Ma da dove provengono questi modelli fisiopatologici usati da questi “professionisti”? Ebbene oltre al professionista maldestro che parla in maniera drastica ed inconsapevole al paziente, vi è un fiorente mercato e convenienza nel diffondere queste quasi-teorie fisiopatologiche, e la quasi totalità di queste ovviamente non sono testate né verificate.

Infatti, molti degli inventori di questi ” paradigmi” non sembrano avere alcun intento di mettere le loro idee o teorie alla prova (attraverso qualsiasi tipo di studio o confronto). Per loro, la prova inconfutabile sembra risiedere nei loro pazienti trattati con “successo” e che tornano ciclicamente, o peggio, a volte prendono in prestito una singola ricerca o una relazione studiata a livello scientifico per soddisfare la loro idea. Per finire, la cosa più frustrante è che poi capita inoltre che la nostra comunità sembra approvare tali paradigmi, invitandone gli inventori alle riunioni “scientifiche” e nelle riviste professionali. Quale responsabilità abbiamo nel lasciar diffondere questo tipo di messaggi?

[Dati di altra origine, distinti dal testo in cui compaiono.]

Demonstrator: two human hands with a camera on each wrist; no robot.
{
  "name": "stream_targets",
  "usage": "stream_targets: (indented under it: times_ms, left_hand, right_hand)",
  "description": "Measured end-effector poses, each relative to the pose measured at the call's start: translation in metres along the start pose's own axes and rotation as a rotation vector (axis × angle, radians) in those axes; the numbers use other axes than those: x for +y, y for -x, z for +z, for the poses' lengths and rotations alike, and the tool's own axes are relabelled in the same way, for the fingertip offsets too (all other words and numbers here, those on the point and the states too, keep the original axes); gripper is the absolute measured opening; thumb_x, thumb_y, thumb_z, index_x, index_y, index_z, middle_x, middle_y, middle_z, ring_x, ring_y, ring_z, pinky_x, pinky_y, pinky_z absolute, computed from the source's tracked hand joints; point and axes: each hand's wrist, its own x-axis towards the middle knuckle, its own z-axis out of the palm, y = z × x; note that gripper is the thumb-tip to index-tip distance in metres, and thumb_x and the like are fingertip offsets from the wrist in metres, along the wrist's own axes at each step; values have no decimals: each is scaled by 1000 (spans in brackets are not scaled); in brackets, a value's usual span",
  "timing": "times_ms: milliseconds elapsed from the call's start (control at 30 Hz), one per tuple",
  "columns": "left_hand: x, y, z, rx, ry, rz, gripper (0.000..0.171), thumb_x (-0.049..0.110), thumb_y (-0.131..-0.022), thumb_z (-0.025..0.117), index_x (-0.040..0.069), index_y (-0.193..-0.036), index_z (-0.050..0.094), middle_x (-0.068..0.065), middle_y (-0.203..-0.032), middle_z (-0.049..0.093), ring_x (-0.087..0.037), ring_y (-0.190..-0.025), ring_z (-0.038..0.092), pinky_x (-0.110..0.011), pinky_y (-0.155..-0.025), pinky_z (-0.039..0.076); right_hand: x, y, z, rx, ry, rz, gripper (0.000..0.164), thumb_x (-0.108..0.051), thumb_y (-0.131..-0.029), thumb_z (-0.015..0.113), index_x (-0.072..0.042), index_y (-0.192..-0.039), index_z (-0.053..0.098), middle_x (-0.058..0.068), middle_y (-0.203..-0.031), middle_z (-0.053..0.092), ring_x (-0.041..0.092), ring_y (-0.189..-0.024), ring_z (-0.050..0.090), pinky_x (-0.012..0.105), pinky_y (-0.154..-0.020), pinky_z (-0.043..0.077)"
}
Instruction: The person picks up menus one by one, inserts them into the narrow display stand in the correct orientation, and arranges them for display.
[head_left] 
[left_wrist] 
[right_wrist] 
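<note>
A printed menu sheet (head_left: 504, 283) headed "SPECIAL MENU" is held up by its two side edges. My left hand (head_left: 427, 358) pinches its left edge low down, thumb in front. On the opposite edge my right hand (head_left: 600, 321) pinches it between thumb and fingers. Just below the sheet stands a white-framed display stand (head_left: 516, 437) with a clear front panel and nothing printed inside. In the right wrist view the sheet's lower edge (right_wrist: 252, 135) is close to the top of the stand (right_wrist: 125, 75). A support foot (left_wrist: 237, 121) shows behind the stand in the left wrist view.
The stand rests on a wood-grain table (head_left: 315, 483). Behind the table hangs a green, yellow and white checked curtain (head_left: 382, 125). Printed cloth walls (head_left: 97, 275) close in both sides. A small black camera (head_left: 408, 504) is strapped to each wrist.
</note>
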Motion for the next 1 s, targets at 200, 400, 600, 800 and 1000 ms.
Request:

Qualcuno mi rimprovera di essere troppo categorico, rigido, Forse. Ma penso alle vittime di tutto questo… Le vittime sono, a mio avviso, quelle persone che provano dolore. Persone come le ultime che ho visto, terrorizzate in profondità, nella “pancia”e nel loro sistema nervoso, che sono veramente sul punto di rompersi in due.

Possiamo veramente ancora accettare che vengano proposte terapie prive di alcuna evidenza di efficacia (a volte, incredibilmente, anche ufficialmente)? Siamo sicuri che il fatto che queste terapie non abbiano “rischi ed effetti collaterali” sia un motivo sufficiente per consentirne la diffusione o la pratica o insistere nel prescriverle ciclo dopo ciclo? La scienza sta dimostrando sempre più costantemente quanto sia importante la comunicazione e il messaggio che passiamo al nostro paziente, e il messaggio non verbale a volte è ancor più efficacie (nel bene e nel male) di quello verbale.

Ormai sono noti i meccanismi neurofisiologici dell’effetto placebo / nocebo e di come questo possa modificare i risultati solamente grazie ad una sorta di condizionamento mentale, o attraverso altri canali. Ad esempio, sono coinvolti i meccanismi cerebrali di attesa, ansia, e di ricompensa, così come una varietà di fenomeni di apprendimento, come il condizionamento Pavloviano e l’apprendimento sociale.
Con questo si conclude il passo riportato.